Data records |
________

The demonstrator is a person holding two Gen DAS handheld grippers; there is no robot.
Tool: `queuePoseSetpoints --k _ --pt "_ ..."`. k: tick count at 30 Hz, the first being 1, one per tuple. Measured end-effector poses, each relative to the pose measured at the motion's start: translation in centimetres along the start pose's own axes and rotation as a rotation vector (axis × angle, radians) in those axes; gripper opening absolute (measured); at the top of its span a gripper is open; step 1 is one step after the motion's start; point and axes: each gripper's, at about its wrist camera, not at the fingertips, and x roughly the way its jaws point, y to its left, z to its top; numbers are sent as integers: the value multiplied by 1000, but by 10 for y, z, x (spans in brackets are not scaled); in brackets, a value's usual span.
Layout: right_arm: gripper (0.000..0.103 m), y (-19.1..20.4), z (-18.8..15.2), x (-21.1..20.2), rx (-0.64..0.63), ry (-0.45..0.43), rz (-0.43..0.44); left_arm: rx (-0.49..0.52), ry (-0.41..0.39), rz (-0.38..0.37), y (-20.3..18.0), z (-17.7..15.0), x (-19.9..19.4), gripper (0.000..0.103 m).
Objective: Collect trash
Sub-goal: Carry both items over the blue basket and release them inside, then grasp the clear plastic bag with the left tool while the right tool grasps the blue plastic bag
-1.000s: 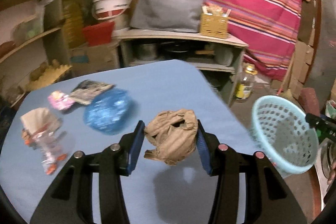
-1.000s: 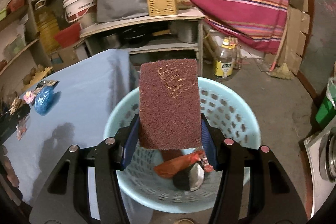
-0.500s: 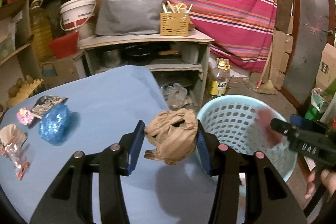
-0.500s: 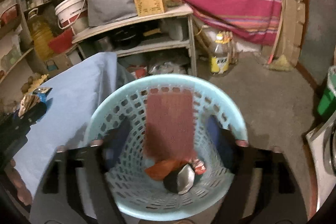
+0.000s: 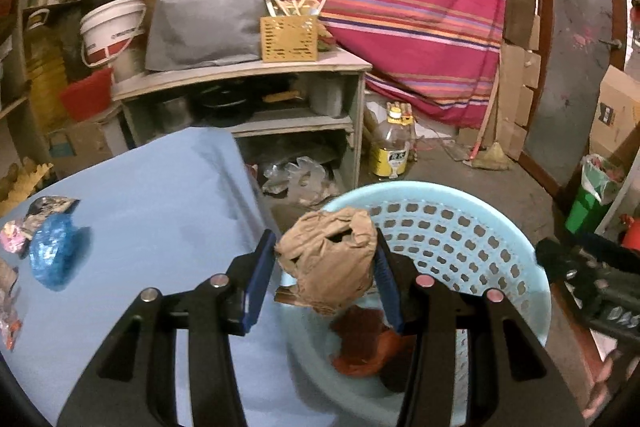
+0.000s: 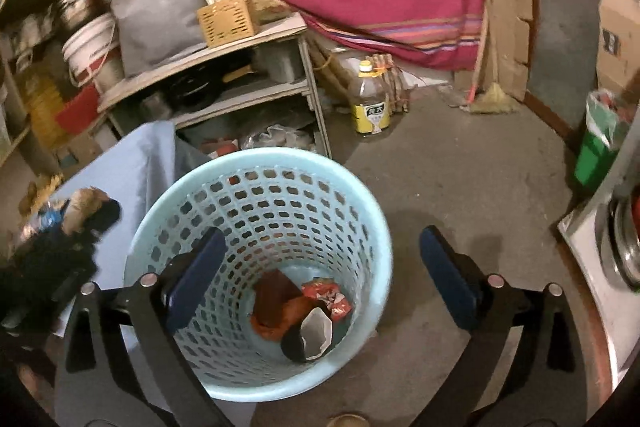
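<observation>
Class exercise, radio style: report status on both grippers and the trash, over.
Left gripper shut on crumpled brown paper, above the basket rim. Right gripper open, empty, over basket. Blue wrapper on table. Nothing blocking.

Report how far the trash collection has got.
Done: several pieces already lie in the blue basket, and the right gripper is open and empty above it. In hand: the left gripper holds crumpled brown paper over the basket. Left: blue wrapper and other scraps on the table.

Basket (image 6: 256,267) on floor, right of table (image 5: 140,211). Scraps (image 6: 296,311) in basket. Wrappers (image 5: 48,247) on table's left. Shelf unit (image 5: 248,95) behind table.
</observation>
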Motion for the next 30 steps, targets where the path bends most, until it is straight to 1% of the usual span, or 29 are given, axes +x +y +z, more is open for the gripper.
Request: queuePoseSetpoints --k 5,7,9,10,15,18,20,22,23,26,28,30 --pt "95 -6 1 -4 10 -4 -29 10 33 -27 -13 -5 23 49" --pt "95 -7 1 -6 14 -3 -30 9 49 -49 -14 -4 29 54" --pt "95 -8 2 -7 13 -9 -39 -2 50 -49 -13 -5 30 74" --pt "95 -8 2 -7 15 -10 -41 -8 50 -49 -12 -5 30 76" --pt "95 -4 1 -4 19 -5 -43 -12 60 -35 0 -4 25 77" --pt "95 3 2 -4 2 -9 -45 -31 50 -20 20 -6 11 82" --pt "96 11 2 -3 -11 -9 -41 -43 40 3 36 -7 0 83" --pt "96 24 2 -2 -36 -8 -35 -61 38 26 55 -10 -12 86" --pt "97 30 3 -2 -47 -9 -32 -73 36 45 66 -11 -19 90" --pt "98 51 2 -3 -73 -18 -15 -81 16 105 101 -19 -43 91" --pt "98 68 0 -3 -87 -21 12 -82 7 146 125 -23 -57 91" --pt "98 90 -3 -2 -113 -18 52 -98 -5 194 156 -30 -74 97"
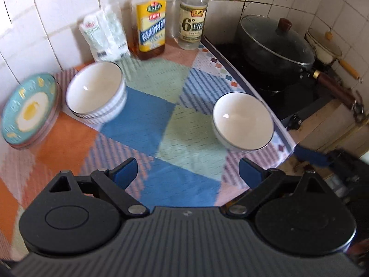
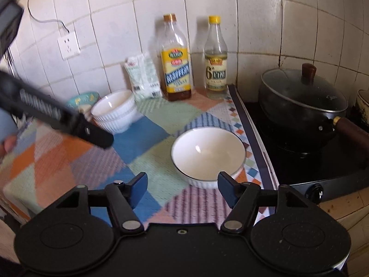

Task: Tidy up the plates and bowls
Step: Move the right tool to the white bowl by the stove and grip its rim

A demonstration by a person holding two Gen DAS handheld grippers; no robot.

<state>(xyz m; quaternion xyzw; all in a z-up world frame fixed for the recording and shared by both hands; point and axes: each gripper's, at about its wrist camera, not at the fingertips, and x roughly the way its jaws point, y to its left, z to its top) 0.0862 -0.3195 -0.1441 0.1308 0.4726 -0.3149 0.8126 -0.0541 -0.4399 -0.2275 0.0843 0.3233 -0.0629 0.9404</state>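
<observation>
White-tiled kitchen corner, patchwork cloth (image 1: 147, 115) on counter, left hand-held gripper (image 1: 188, 173) and right hand-held gripper (image 2: 182, 187) both agape

Both grippers (image 1: 188, 173) (image 2: 182, 188): black bodies w/ round discs, silver screws, blue-padded fingers (image 1: 125, 173).

Both views are lit by soft daylight, and moderate brightness is seen on the tiled wall (image 2: 161, 4). Small glare spots are seen inside the single white bowl (image 2: 207, 154) and the stacked bowls (image 1: 95, 90). The dark pot (image 1: 274, 41) area is left in shadow with little detail. Motion blur is noticed on the patterned cloth (image 1: 150, 115) and the teal plate (image 1: 28, 110). Straight tile lines are bent strongly near the edges, and the corners of the right wrist view are darkened.
</observation>
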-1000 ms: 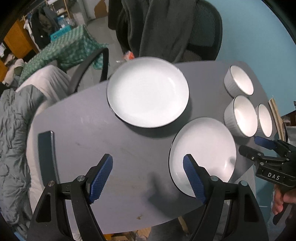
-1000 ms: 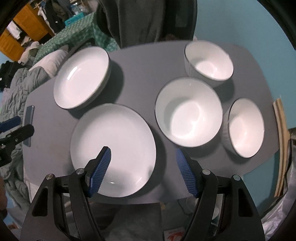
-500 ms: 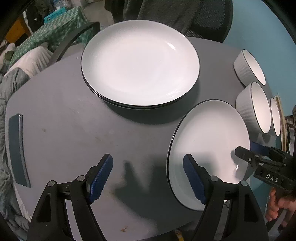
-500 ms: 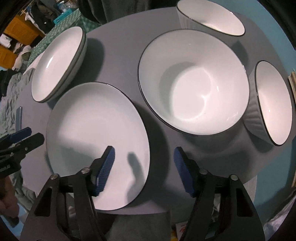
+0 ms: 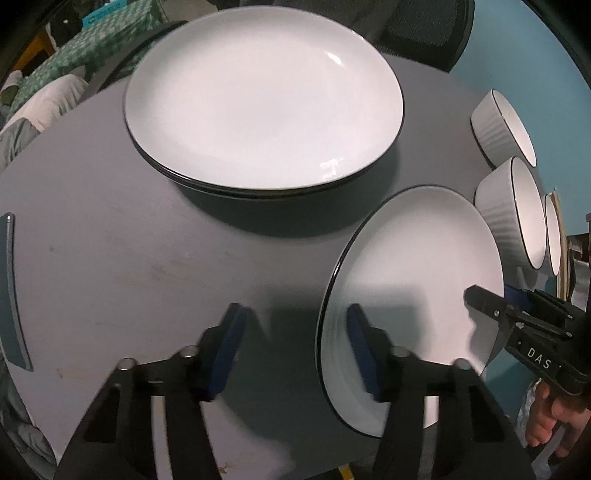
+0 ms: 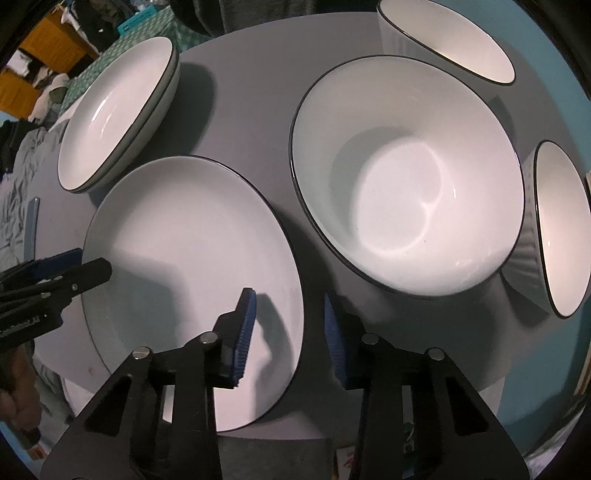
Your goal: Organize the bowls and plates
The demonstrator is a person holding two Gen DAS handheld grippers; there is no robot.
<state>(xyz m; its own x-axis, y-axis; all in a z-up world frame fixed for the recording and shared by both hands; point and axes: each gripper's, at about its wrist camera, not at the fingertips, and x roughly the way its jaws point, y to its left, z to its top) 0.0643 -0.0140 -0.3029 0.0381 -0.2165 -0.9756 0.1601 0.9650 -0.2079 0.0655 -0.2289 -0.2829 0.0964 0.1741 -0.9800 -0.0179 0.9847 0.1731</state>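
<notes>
A single white plate with a dark rim (image 5: 413, 280) lies on the grey table (image 5: 147, 258), near its front edge. My left gripper (image 5: 295, 332) straddles the plate's left rim, one blue pad over the plate and one over the table. Its jaws are closing and the pads are clear of the rim. My right gripper (image 6: 290, 325) straddles the same plate's (image 6: 177, 251) right rim and is closing too, pads apart from it. A stack of plates (image 5: 258, 103) sits behind. Three ribbed white bowls (image 6: 406, 177) (image 6: 450, 40) (image 6: 561, 229) stand to the right.
A flat dark slab (image 5: 9, 295) lies at the table's left edge. Behind the table stands an office chair (image 5: 424, 29) with dark clothing on it, and a green checked cloth (image 5: 92, 40) at the far left. A person's hand (image 5: 543, 417) holds the right gripper's handle.
Both grippers have come down close to the table and their jaws have narrowed. Each now brackets an opposite edge of the near plate.
</notes>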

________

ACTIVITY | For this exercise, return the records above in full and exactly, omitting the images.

SOLUTION |
The demonstrator is a person holding two Gen DAS handheld grippers; there is no robot.
Tool: `queuePoseSetpoints --k _ --pt "_ ..."`. k: tick count at 30 Hz, the first being 1, one per tuple. Measured end-effector poses, each relative to the pose measured at the motion's start: translation in centimetres along the start pose's own axes and rotation as a rotation vector (axis × angle, radians) in those axes; gripper opening absolute (measured); at the top of its span a gripper is open; step 1 is one step after the motion's start; point and axes: each gripper's, at about its wrist camera, not at the fingertips, and x roughly the way its jaws point, y to its left, z to its top; numbers are sent as integers: the value multiplied by 1000, but by 10 for y, z, x (spans in brackets are not scaled); in brackets, a value's usual span.
Layout: right_arm: gripper (0.000..0.103 m), y (-19.1..20.4), z (-18.8..15.2), x (-21.1..20.2), rx (-0.64..0.63), ry (-0.45..0.43), rz (-0.43..0.44); left_arm: rx (-0.49..0.52), ry (-0.41..0.39), rz (-0.38..0.37), y (-20.3..18.0), z (-17.7..15.0), x (-19.9..19.4), gripper (0.000..0.103 m).
Objective: Collect trash
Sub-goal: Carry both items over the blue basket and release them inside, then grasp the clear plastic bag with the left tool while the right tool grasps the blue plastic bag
-1.000s: 
-1.000s: 
-0.500s: 
-0.500s: 
+0.000s: 
+0.000s: 
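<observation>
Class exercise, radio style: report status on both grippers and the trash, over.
Left gripper shut on crumpled brown paper, above the basket rim. Right gripper open, empty, over basket. Blue wrapper on table. Nothing blocking.

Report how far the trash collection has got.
Done: several pieces already lie in the blue basket, and the right gripper is open and empty above it. In hand: the left gripper holds crumpled brown paper over the basket. Left: blue wrapper and other scraps on the table.

Basket (image 6: 256,267) on floor, right of table (image 5: 140,211). Scraps (image 6: 296,311) in basket. Wrappers (image 5: 48,247) on table's left. Shelf unit (image 5: 248,95) behind table.
</observation>
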Motion for the next 30 steps, targets where the path bends most, until it is straight to 1% of the usual span, or 29 are given, axes +x +y +z, more is open for the gripper.
Request: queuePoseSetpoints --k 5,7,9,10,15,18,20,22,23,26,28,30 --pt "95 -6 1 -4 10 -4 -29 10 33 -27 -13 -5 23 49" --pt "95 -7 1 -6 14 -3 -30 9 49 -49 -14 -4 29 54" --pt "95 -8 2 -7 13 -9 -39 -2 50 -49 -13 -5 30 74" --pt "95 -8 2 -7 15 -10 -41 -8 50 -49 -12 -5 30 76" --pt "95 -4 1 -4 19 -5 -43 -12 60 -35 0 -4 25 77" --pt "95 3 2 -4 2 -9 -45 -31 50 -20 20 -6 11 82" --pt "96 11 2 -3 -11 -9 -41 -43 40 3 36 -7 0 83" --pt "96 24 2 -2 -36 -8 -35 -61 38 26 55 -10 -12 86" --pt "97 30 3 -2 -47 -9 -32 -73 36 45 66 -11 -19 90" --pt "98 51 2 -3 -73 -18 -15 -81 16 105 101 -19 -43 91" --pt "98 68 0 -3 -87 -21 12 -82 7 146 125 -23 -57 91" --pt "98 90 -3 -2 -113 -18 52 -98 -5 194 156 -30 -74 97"

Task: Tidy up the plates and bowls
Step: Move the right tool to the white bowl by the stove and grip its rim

A demonstration by a person holding two Gen DAS handheld grippers; no robot.

<state>(xyz m; quaternion xyzw; all in a z-up world frame fixed for the recording and shared by both hands; point and axes: each gripper's, at about its wrist camera, not at the fingertips, and x roughly the way its jaws point, y to its left, z to its top) 0.0862 -0.3195 -0.1441 0.1308 0.4726 -0.3149 0.8126 -0.0541 -0.4399 -0.2275 0.0843 0.3233 -0.0629 0.9404</state>
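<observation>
White-tiled kitchen corner, patchwork cloth (image 1: 147, 115) on counter, left hand-held gripper (image 1: 188, 173) and right hand-held gripper (image 2: 182, 187) both agape

Both grippers (image 1: 188, 173) (image 2: 182, 188): black bodies w/ round discs, silver screws, blue-padded fingers (image 1: 125, 173).

Both views are lit by soft daylight, and moderate brightness is seen on the tiled wall (image 2: 161, 4). Small glare spots are seen inside the single white bowl (image 2: 207, 154) and the stacked bowls (image 1: 95, 90). The dark pot (image 1: 274, 41) area is left in shadow with little detail. Motion blur is noticed on the patterned cloth (image 1: 150, 115) and the teal plate (image 1: 28, 110). Straight tile lines are bent strongly near the edges, and the corners of the right wrist view are darkened.
</observation>
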-1000 ms: 
-1000 ms: 
-500 ms: 
-500 ms: 
+0 ms: 
+0 ms: 
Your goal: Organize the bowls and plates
The demonstrator is a person holding two Gen DAS handheld grippers; there is no robot.
<state>(xyz m; its own x-axis, y-axis; all in a z-up world frame fixed for the recording and shared by both hands; point and axes: each gripper's, at about its wrist camera, not at the fingertips, and x roughly the way its jaws point, y to its left, z to its top) 0.0643 -0.0140 -0.3029 0.0381 -0.2165 -0.9756 0.1601 0.9650 -0.2079 0.0655 -0.2289 -0.2829 0.0964 0.1741 -0.9800 -0.0179 0.9847 0.1731</state>
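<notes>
A single white plate with a dark rim (image 5: 413, 280) lies on the grey table (image 5: 147, 258), near its front edge. My left gripper (image 5: 295, 332) straddles the plate's left rim, one blue pad over the plate and one over the table. Its jaws are closing and the pads are clear of the rim. My right gripper (image 6: 290, 325) straddles the same plate's (image 6: 177, 251) right rim and is closing too, pads apart from it. A stack of plates (image 5: 258, 103) sits behind. Three ribbed white bowls (image 6: 406, 177) (image 6: 450, 40) (image 6: 561, 229) stand to the right.
A flat dark slab (image 5: 9, 295) lies at the table's left edge. Behind the table stands an office chair (image 5: 424, 29) with dark clothing on it, and a green checked cloth (image 5: 92, 40) at the far left. A person's hand (image 5: 543, 417) holds the right gripper's handle.
Both grippers have come down close to the table and their jaws have narrowed. Each now brackets an opposite edge of the near plate.
</notes>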

The answer was given in full.